*** Block opens ***
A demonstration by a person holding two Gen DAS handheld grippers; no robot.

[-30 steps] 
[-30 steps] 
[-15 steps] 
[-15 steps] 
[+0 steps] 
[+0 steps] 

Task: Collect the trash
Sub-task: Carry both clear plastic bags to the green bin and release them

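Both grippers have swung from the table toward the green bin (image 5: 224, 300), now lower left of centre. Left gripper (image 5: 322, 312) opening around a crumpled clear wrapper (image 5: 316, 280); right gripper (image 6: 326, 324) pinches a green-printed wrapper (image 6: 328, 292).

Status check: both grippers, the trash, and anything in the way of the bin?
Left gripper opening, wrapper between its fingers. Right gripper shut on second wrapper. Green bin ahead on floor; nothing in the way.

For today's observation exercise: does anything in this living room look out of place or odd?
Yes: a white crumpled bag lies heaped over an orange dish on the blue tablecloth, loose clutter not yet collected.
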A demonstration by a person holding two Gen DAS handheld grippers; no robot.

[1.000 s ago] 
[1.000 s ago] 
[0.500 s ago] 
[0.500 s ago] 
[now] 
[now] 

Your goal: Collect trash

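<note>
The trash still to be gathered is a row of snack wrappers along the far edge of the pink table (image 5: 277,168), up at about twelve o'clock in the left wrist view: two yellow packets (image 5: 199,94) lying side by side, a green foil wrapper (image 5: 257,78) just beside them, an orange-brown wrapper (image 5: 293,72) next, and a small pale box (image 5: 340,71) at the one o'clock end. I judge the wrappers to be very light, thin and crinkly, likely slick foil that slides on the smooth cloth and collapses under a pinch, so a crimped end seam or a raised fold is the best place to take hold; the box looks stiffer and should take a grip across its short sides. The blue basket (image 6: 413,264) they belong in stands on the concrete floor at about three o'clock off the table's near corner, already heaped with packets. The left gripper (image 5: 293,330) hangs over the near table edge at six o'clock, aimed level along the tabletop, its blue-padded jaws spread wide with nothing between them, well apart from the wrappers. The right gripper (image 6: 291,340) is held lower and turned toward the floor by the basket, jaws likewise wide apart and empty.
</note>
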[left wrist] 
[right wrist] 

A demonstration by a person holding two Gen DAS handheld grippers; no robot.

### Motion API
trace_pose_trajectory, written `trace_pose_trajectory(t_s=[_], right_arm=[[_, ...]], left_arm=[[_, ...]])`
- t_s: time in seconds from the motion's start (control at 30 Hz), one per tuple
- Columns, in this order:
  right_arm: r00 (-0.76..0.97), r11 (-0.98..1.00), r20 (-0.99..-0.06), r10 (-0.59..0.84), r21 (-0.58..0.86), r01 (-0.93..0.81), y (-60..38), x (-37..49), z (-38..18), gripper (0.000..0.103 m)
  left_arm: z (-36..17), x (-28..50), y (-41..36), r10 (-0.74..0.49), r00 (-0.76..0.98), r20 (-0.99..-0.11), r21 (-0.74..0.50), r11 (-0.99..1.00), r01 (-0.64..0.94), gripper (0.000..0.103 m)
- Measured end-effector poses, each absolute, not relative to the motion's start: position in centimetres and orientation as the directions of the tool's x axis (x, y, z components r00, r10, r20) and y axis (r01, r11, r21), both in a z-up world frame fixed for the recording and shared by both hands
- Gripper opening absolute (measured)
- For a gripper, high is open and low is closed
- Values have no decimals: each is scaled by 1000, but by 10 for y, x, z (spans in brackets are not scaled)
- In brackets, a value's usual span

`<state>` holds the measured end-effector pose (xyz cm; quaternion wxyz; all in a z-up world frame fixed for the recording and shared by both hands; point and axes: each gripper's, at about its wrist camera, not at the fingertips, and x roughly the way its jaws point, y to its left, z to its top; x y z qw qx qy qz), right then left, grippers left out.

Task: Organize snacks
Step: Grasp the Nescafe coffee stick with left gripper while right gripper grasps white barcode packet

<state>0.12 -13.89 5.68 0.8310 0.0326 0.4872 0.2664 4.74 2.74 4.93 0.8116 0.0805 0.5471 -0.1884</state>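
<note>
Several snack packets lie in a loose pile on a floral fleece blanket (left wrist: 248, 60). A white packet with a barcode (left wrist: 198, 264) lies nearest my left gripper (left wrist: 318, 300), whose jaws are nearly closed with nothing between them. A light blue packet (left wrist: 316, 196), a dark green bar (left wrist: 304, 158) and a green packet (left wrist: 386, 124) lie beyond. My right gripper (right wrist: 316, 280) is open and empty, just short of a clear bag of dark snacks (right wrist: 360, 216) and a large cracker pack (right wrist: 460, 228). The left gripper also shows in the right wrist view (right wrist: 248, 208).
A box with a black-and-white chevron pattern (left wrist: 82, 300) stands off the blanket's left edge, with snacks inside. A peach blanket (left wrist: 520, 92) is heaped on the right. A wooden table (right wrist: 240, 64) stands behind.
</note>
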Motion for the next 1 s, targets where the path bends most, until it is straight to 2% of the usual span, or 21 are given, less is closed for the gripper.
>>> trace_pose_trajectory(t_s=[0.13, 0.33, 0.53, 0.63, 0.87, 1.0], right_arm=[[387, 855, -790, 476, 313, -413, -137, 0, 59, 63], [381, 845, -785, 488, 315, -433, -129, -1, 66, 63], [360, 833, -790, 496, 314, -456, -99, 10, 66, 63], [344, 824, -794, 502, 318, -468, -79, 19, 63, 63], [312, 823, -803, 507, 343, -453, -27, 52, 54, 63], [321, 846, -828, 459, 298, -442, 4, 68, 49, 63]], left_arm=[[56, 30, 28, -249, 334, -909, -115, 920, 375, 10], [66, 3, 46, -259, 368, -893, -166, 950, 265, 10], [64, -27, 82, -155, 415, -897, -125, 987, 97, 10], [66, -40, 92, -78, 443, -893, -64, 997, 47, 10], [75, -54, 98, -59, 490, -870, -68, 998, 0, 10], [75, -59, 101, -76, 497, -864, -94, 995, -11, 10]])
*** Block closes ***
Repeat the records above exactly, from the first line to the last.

A demonstration by a person holding two Gen DAS handheld grippers; no robot.

[-30 steps] 
[-30 steps] 
[-15 steps] 
[-15 steps] 
[+0 steps] 
[+0 steps] 

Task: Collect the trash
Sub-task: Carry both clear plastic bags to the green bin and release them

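Both grippers have swung from the table toward the green bin (image 5: 224, 300), now lower left of centre. Left gripper (image 5: 322, 312) opening around a crumpled clear wrapper (image 5: 316, 280); right gripper (image 6: 326, 324) pinches a green-printed wrapper (image 6: 328, 292).

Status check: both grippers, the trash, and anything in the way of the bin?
Left gripper opening, wrapper between its fingers. Right gripper shut on second wrapper. Green bin ahead on floor; nothing in the way.

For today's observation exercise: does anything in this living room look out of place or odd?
Yes: a white crumpled bag lies heaped over an orange dish on the blue tablecloth, loose clutter not yet collected.
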A demonstration by a person holding two Gen DAS handheld grippers; no robot.

[1.000 s ago] 
[1.000 s ago] 
[0.500 s ago] 
[0.500 s ago] 
[now] 
[now] 

Your goal: Collect trash

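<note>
The trash still to be gathered is a row of snack wrappers along the far edge of the pink table (image 5: 277,168), up at about twelve o'clock in the left wrist view: two yellow packets (image 5: 199,94) lying side by side, a green foil wrapper (image 5: 257,78) just beside them, an orange-brown wrapper (image 5: 293,72) next, and a small pale box (image 5: 340,71) at the one o'clock end. I judge the wrappers to be very light, thin and crinkly, likely slick foil that slides on the smooth cloth and collapses under a pinch, so a crimped end seam or a raised fold is the best place to take hold; the box looks stiffer and should take a grip across its short sides. The blue basket (image 6: 413,264) they belong in stands on the concrete floor at about three o'clock off the table's near corner, already heaped with packets. The left gripper (image 5: 293,330) hangs over the near table edge at six o'clock, aimed level along the tabletop, its blue-padded jaws spread wide with nothing between them, well apart from the wrappers. The right gripper (image 6: 291,340) is held lower and turned toward the floor by the basket, jaws likewise wide apart and empty.
</note>
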[left wrist] 
[right wrist] 

A demonstration by a person holding two Gen DAS handheld grippers; no robot.

### Motion API
trace_pose_trajectory, written `trace_pose_trajectory(t_s=[_], right_arm=[[_, ...]], left_arm=[[_, ...]])`
- t_s: time in seconds from the motion's start (control at 30 Hz), one per tuple
- Columns, in this order:
  right_arm: r00 (-0.76..0.97), r11 (-0.98..1.00), r20 (-0.99..-0.06), r10 (-0.59..0.84), r21 (-0.58..0.86), r01 (-0.93..0.81), y (-60..38), x (-37..49), z (-38..18), gripper (0.000..0.103 m)
  left_arm: z (-36..17), x (-28..50), y (-41..36), r10 (-0.74..0.49), r00 (-0.76..0.98), r20 (-0.99..-0.11), r21 (-0.74..0.50), r11 (-0.99..1.00), r01 (-0.64..0.94), gripper (0.000..0.103 m)
- Measured end-effector poses, each absolute, not relative to the motion's start: position in centimetres and orientation as the directions of the tool's x axis (x, y, z components r00, r10, r20) and y axis (r01, r11, r21), both in a z-up world frame fixed for the recording and shared by both hands
- Gripper opening absolute (measured)
- For a gripper, high is open and low is closed
- Values have no decimals: each is scaled by 1000, but by 10 for y, x, z (spans in brackets are not scaled)
- In brackets, a value's usual span

`<state>` holds the measured end-effector pose (xyz cm; quaternion wxyz; all in a z-up world frame fixed for the recording and shared by both hands; point and axes: each gripper's, at about its wrist camera, not at the fingertips, and x roughly the way its jaws point, y to its left, z to its top; x y z qw qx qy qz), right then left, grippers left out.

Task: Organize snacks
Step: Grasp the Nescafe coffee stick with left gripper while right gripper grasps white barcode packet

<state>0.12 -13.89 5.68 0.8310 0.0326 0.4872 0.2664 4.74 2.74 4.93 0.8116 0.0805 0.5471 -0.1884</state>
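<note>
Several snack packets lie in a loose pile on a floral fleece blanket (left wrist: 248, 60). A white packet with a barcode (left wrist: 198, 264) lies nearest my left gripper (left wrist: 318, 300), whose jaws are nearly closed with nothing between them. A light blue packet (left wrist: 316, 196), a dark green bar (left wrist: 304, 158) and a green packet (left wrist: 386, 124) lie beyond. My right gripper (right wrist: 316, 280) is open and empty, just short of a clear bag of dark snacks (right wrist: 360, 216) and a large cracker pack (right wrist: 460, 228). The left gripper also shows in the right wrist view (right wrist: 248, 208).
A box with a black-and-white chevron pattern (left wrist: 82, 300) stands off the blanket's left edge, with snacks inside. A peach blanket (left wrist: 520, 92) is heaped on the right. A wooden table (right wrist: 240, 64) stands behind.
</note>
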Motion for the next 1 s, targets where the path bends most, until it is straight to 2% of the usual span, or 21 are given, less is closed for the gripper.
>>> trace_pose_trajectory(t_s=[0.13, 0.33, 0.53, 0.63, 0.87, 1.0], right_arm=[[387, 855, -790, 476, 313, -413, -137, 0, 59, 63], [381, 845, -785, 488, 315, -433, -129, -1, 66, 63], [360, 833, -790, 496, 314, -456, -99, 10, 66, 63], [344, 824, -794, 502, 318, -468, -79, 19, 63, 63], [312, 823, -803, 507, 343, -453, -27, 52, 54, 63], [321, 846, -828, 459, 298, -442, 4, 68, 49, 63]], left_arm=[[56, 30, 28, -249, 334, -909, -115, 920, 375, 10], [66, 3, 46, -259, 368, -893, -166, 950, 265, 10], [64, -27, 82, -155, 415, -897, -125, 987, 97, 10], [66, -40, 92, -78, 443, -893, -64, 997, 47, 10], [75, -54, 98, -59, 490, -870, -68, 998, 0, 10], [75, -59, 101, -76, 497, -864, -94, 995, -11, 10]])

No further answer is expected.